WHAT THIS TASK INVOLVES:
Starting at the top line and ending at the last, restate the records exactly.

[Records from a data collection]
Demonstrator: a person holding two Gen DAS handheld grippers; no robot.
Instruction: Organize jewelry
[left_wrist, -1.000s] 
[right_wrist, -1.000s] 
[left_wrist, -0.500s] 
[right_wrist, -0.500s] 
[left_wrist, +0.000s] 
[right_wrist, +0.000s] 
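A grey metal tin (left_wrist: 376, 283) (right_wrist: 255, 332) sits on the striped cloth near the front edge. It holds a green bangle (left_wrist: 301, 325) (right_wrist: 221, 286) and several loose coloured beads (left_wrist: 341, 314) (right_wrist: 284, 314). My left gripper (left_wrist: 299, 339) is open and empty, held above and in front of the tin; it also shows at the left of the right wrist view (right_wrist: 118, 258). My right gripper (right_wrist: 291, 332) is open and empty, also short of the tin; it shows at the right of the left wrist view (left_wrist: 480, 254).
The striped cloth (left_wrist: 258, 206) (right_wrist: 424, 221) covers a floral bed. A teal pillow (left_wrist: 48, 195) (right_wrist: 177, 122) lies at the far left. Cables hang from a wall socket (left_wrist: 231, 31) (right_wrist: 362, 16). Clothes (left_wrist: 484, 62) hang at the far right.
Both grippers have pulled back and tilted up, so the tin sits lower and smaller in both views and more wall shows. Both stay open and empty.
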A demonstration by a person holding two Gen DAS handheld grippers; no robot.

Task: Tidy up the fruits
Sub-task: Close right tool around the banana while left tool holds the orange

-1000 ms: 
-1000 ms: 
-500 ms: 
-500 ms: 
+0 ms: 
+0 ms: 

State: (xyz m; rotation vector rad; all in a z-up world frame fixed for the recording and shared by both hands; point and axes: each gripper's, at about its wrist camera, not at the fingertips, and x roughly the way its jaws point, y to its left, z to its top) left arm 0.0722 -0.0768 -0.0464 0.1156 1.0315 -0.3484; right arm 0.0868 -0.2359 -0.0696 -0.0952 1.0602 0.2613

EXERCISE OUTPUT:
Demonstrator: a person holding two Gen DAS handheld grippers; no robot.
Instruction: Organize jewelry
[left_wrist, -1.000s] 
[right_wrist, -1.000s] 
[left_wrist, -0.500s] 
[right_wrist, -0.500s] 
[left_wrist, +0.000s] 
[right_wrist, +0.000s] 
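A grey metal tin (left_wrist: 376, 283) (right_wrist: 255, 332) sits on the striped cloth near the front edge. It holds a green bangle (left_wrist: 301, 325) (right_wrist: 221, 286) and several loose coloured beads (left_wrist: 341, 314) (right_wrist: 284, 314). My left gripper (left_wrist: 299, 339) is open and empty, held above and in front of the tin; it also shows at the left of the right wrist view (right_wrist: 118, 258). My right gripper (right_wrist: 291, 332) is open and empty, also short of the tin; it shows at the right of the left wrist view (left_wrist: 480, 254).
The striped cloth (left_wrist: 258, 206) (right_wrist: 424, 221) covers a floral bed. A teal pillow (left_wrist: 48, 195) (right_wrist: 177, 122) lies at the far left. Cables hang from a wall socket (left_wrist: 231, 31) (right_wrist: 362, 16). Clothes (left_wrist: 484, 62) hang at the far right.
Both grippers have pulled back and tilted up, so the tin sits lower and smaller in both views and more wall shows. Both stay open and empty.
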A demonstration by a person holding two Gen DAS handheld grippers; no robot.

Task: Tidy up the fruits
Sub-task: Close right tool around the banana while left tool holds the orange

-1000 ms: 
-1000 ms: 
-500 ms: 
-500 ms: 
+0 ms: 
+0 ms: 

State: (xyz m; rotation vector rad; all in a z-up world frame fixed for the recording and shared by both hands; point and axes: each gripper's, at about its wrist camera, not at the fingertips, and x roughly the way its jaws point, y to its left, z to its top) left arm 0.0722 -0.0768 -0.0464 0.1156 1.0315 -0.3484; right arm 0.0868 -0.2359 -0.0696 -0.0952 1.0602 0.2613

The exercise is now finished.